This letter was written by Price Phillips (1829-1895), a life-long resident farmer of Warrick county, Indiana, who was married in 1858 to Mary Eliza Gardner (1836-1875). Together they had ten children. After his first wife died, Price married Emily Baker. He is buried in Rose Hill Cemetery. Price’s wife was the daughter of William H. Gardner (1800-1876) and Frances Maria Glass (1806-1861).
Price Phillips was the son of Joseph Riding Phillips (1800-1865) and his wife, Sarah Caroline Price (1813-1881). Price had at least three younger brothers — Thomas (b. 1833), James, (b. 1838) and Robert M. (b. 1844). The youngest brother, Robert M. Phillips relocated with his parents to Union, St. Francis county, Arkansas, prior to the Civil War and lived there long enough for Robert to engender feelings of loyalty to his adopted state of Arkansas. As a consequence, when the war broke out, Robert enlisted as a private in Co. F, 1st Regiment Arkansas Cavalry. Robert’s Confederate military record indicates that he was taken prisoner at Crittenden county, Arkansas on 14 July 1864, and was held as a prisoner of war at Camp Morton in Indianapolis. When he signed the Oath of Allegiance and was released on 22 May 1865, Robert gave “Newburgh, Indiana” as his place of residence, and he was described as standing 5’6.5″ tall, having a florid complexion, sandy hair, and hazel eyes. Apparently illiterate, Robert had to sign his name with a mark.
Price wrote the letter to Morris Henderson Oliver (1809-1890), the son of Abraham Oliver and Rosannah Grant of Rockingham, North Carolina. In 1829 Abraham traveled on horseback from his home in Rockingham County, North Carolina to Putnam County, Indiana, and bought land on Bear Creek, Franklin Township. Again in 1835, he made the trip on horseback and bought more land adjoining his first purchase. He made three such trips before he finally sold his North Carolina property and moved with his wife and son, Allen to live in Franklin Township, Putnam County, Indiana. The farm lands he had purchased he deeded in 1836 to his sons, Jeremiah and Morris H. of Union County, Indiana. Morris married in 1834 to Paulina J. Hesler and later, in 1852, to Catherine J. Gardner (1821-1892).
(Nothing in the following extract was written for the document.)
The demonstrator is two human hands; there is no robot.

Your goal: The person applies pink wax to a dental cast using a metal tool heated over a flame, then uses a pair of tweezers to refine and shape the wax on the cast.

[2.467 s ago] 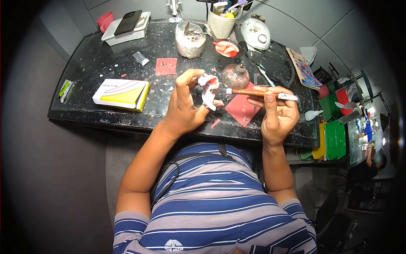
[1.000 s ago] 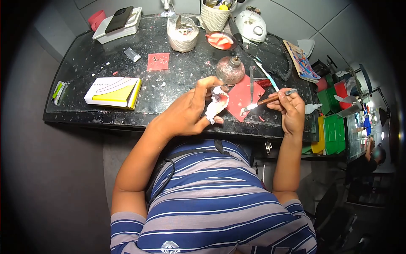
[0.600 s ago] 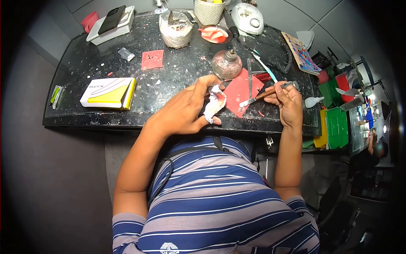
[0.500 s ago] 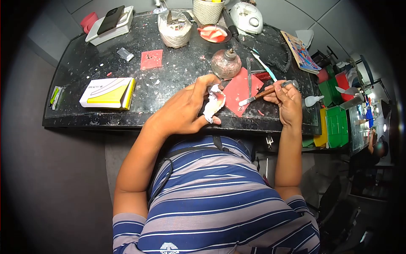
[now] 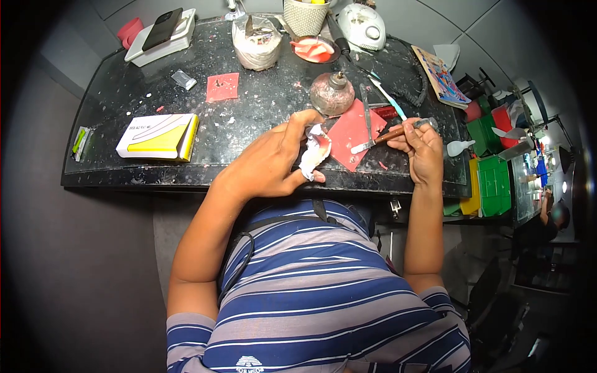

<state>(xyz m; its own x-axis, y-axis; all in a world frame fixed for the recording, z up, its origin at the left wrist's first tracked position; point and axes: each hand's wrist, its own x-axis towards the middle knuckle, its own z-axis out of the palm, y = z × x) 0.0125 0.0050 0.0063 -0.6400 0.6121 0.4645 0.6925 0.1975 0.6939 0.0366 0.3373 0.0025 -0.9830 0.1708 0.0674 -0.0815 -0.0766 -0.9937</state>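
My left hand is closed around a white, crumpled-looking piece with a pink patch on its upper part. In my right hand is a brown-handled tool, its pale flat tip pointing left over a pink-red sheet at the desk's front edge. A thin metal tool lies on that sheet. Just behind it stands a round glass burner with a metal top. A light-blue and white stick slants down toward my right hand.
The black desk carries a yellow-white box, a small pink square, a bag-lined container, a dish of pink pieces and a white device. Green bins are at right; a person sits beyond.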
Addressed to Mr. Morris Oliver, Greencastle, Putnam county, Indiana
Newburgh, Warrick county, Indiana
January 22nd 1865
Dear Uncle and Aunt,
Permit me to write you a few lines to let you know we are all well at present [and] hoping these few lines may find you all well. The connection are generally well, so far as I know. We lost our baby. He died about a month after I was at your house. I expected to get a letter from you or some of the family before this but as I have not, I concluded to write. The people are alive down here [and] in hopes of peace and a cessation of hostilities and a permanent restoration of the States with the wiping out of slavery for all ages to come. And as all desire a permanent and honorable peace when this is settled, we will have peace — and not a lasting peace — till it [slavery] is marked out forever.
Volunteering are quite brisk down here. If the bounty was raised to $400, the quota of this county would be filled in one week. But the bounty won’t be raised, I fear. George W. Gardner have volunteered again. I don’t know whether any of the other of the boys thinks of volunteering or not. Wm. H[enry] H[arrison] Gardner was drafted before but did not have to go as the quota was filled before they came down to him.
Mr. Oliver, I have not succeeded in getting my brother out of prison at Indianapolis but I expect to get him released in a short time and if he comes to your house with the letter I wrote to him, question him. Ask him who I married and where I live and what my occupation is and if you are convinced he is my brother, send him to me. Give him instructions how to come and tell him what your charge is and I will express you the money immediately. I wrote to him if he had not money enough to bring him home to come to your house and you would send him to me. I wrote also for him to keep the letter I wrote him and show it to you. He may have money to bring him home. It will take about $7.00 to bring him to Evansville. If he gets there, he can get home. The reason I want you to question him is for fear someone might come and pass theirselves off for my brother. You know my wife’s name and so does he and if you are satisfied that he is my brother, give him seven dollars and I will send it at my own risk.
I hope you will get time to answer this. Aunt said she had not time. They have seen one of your brother John Gardner’s son-in-law down here but he did not come to see us. He was looking for a farm to buy or rent. I must close. You must write soon and often. Give my love to all the family. Goodbye.